YOUR ASSIGNMENT: The answer must be only the lines below from the one holding "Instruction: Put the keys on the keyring" down to the one holding "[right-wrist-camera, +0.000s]", ends included, printed exactly; please omit all pictures.
━━━━━ DATA FOR ANALYSIS
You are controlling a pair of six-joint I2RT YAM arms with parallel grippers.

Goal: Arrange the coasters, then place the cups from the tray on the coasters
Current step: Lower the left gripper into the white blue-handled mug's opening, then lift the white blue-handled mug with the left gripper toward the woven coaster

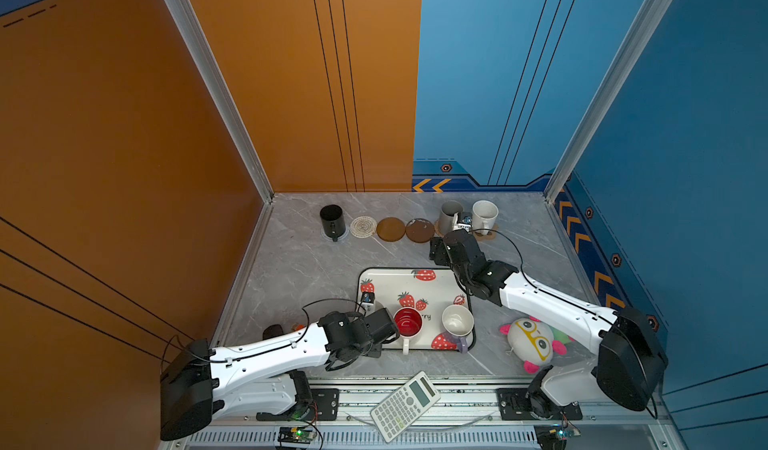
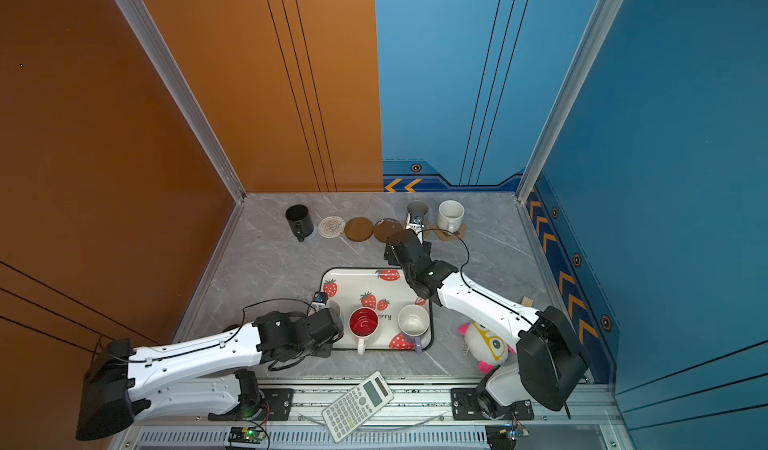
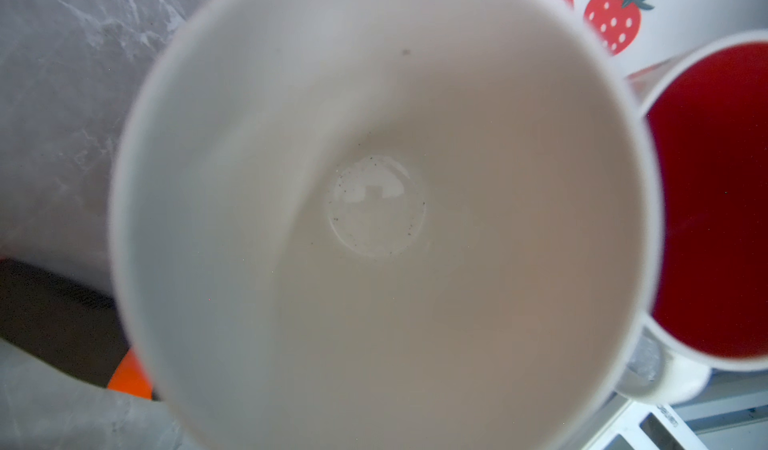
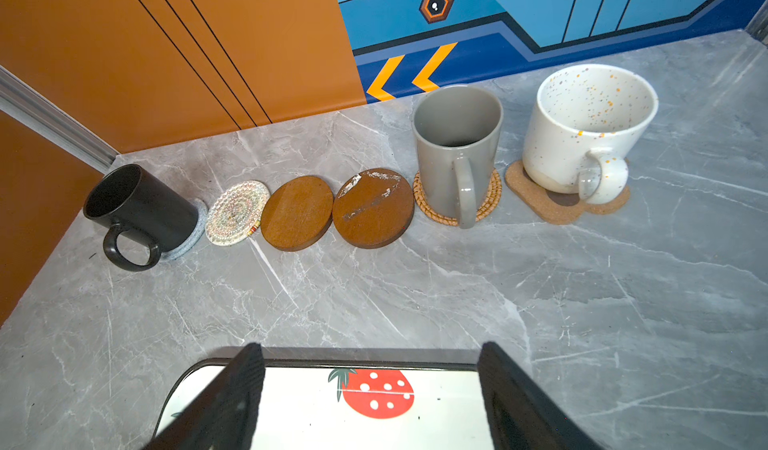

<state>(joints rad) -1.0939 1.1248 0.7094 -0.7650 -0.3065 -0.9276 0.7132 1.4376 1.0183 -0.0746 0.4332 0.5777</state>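
Observation:
Along the back stand a black cup (image 4: 139,215) on a grey coaster (image 4: 195,236), a white woven coaster (image 4: 237,213), two bare brown discs (image 4: 297,213) (image 4: 374,207), a grey cup (image 4: 457,149) on a tan coaster, and a speckled cup (image 4: 582,128) on the paw coaster (image 4: 548,207). The strawberry tray (image 1: 415,288) holds a red-lined cup (image 1: 408,323) and a lavender cup (image 1: 457,323). A pale blue cup (image 3: 374,207) fills the left wrist view over the tray's left edge. My left gripper (image 1: 376,315) is shut on it, fingers hidden. My right gripper (image 4: 370,360) hangs open and empty above the tray's far rim.
A calculator (image 1: 405,404) lies on the front rail. A plush toy (image 1: 534,342) sits right of the tray under the right arm. A small orange thing (image 1: 297,326) and a dark object (image 1: 272,331) lie left of the tray. Walls close the back and sides.

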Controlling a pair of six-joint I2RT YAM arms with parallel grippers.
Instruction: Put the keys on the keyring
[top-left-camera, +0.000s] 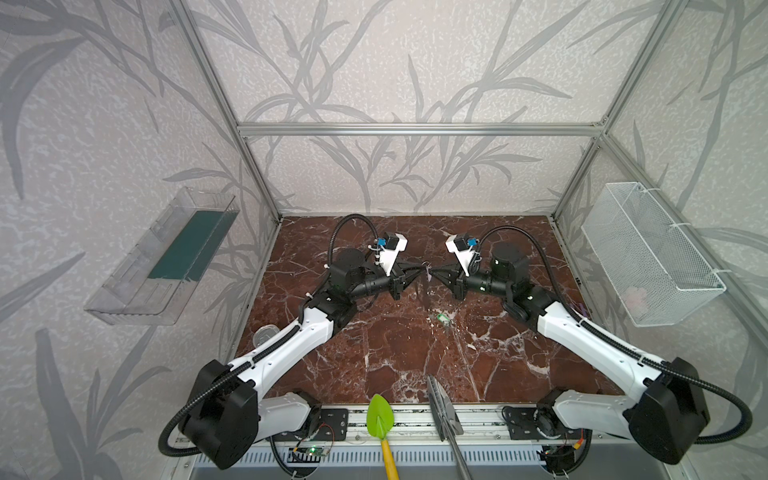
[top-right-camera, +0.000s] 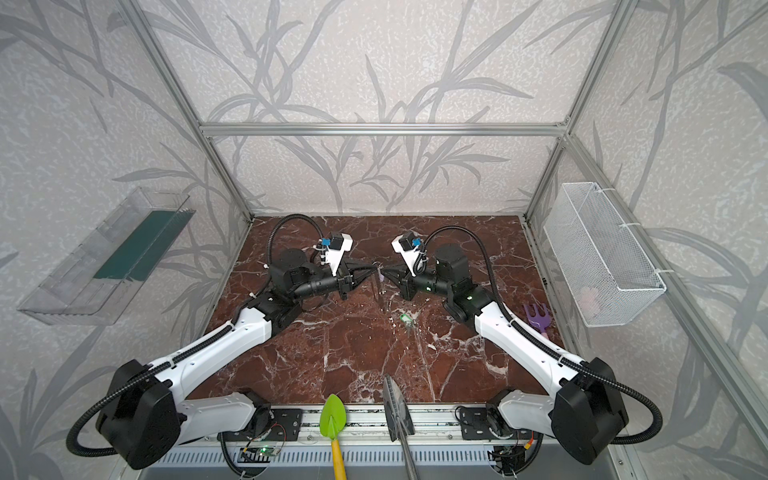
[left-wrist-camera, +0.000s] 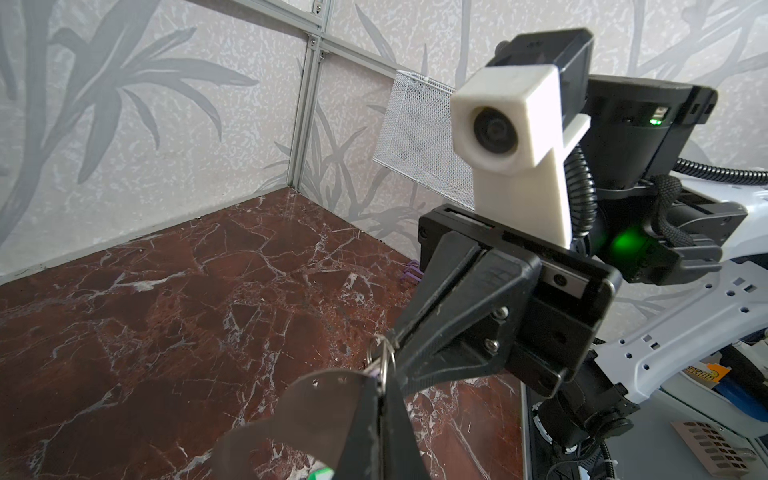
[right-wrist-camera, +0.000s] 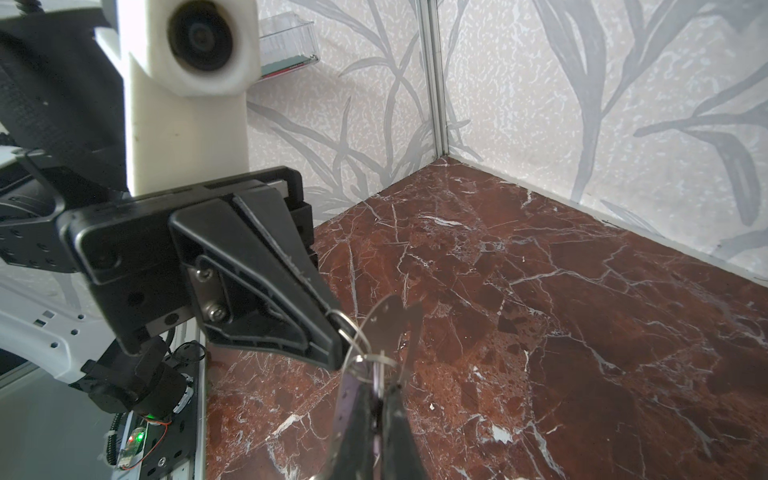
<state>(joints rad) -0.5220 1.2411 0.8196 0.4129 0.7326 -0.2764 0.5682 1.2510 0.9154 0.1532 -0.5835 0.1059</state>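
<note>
The red-brown marble-patterned bench (top-left-camera: 395, 353) is carrying both white-and-black arms, which are reaching inward and meeting tip to tip above its middle, forearms roughly level.

Flat grey-beige D-shaped keyring tag (left-wrist-camera: 316, 399) with its thin metal split ring (left-wrist-camera: 384, 361) is hanging in the air between the two grippers, well clear of the bench.

Left gripper (right-wrist-camera: 336, 332) is clenching on the split ring, jaws fully together.

Right gripper (left-wrist-camera: 392, 345) is also pinched shut at the ring; a sliver of lilac is showing at its tips in the wrist views, probably the pale lilac-headed silver key (right-wrist-camera: 376, 382), but whether it is already threaded cannot be told.

Small silver key with bright green plastic head (top-left-camera: 442, 319) is lying flat on the bench, just in front of the right gripper and apart from everything else.

Judgement: task is partway at best. The lilac key is being worked at the ring; the green key is untouched and is remaining to be picked up and threaded.
</note>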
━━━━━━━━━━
TASK ANSWER:
Instruction: Put the keys on the keyring
[top-left-camera, +0.000s] 
[top-right-camera, +0.000s] 
[left-wrist-camera, +0.000s] 
[right-wrist-camera, +0.000s] 

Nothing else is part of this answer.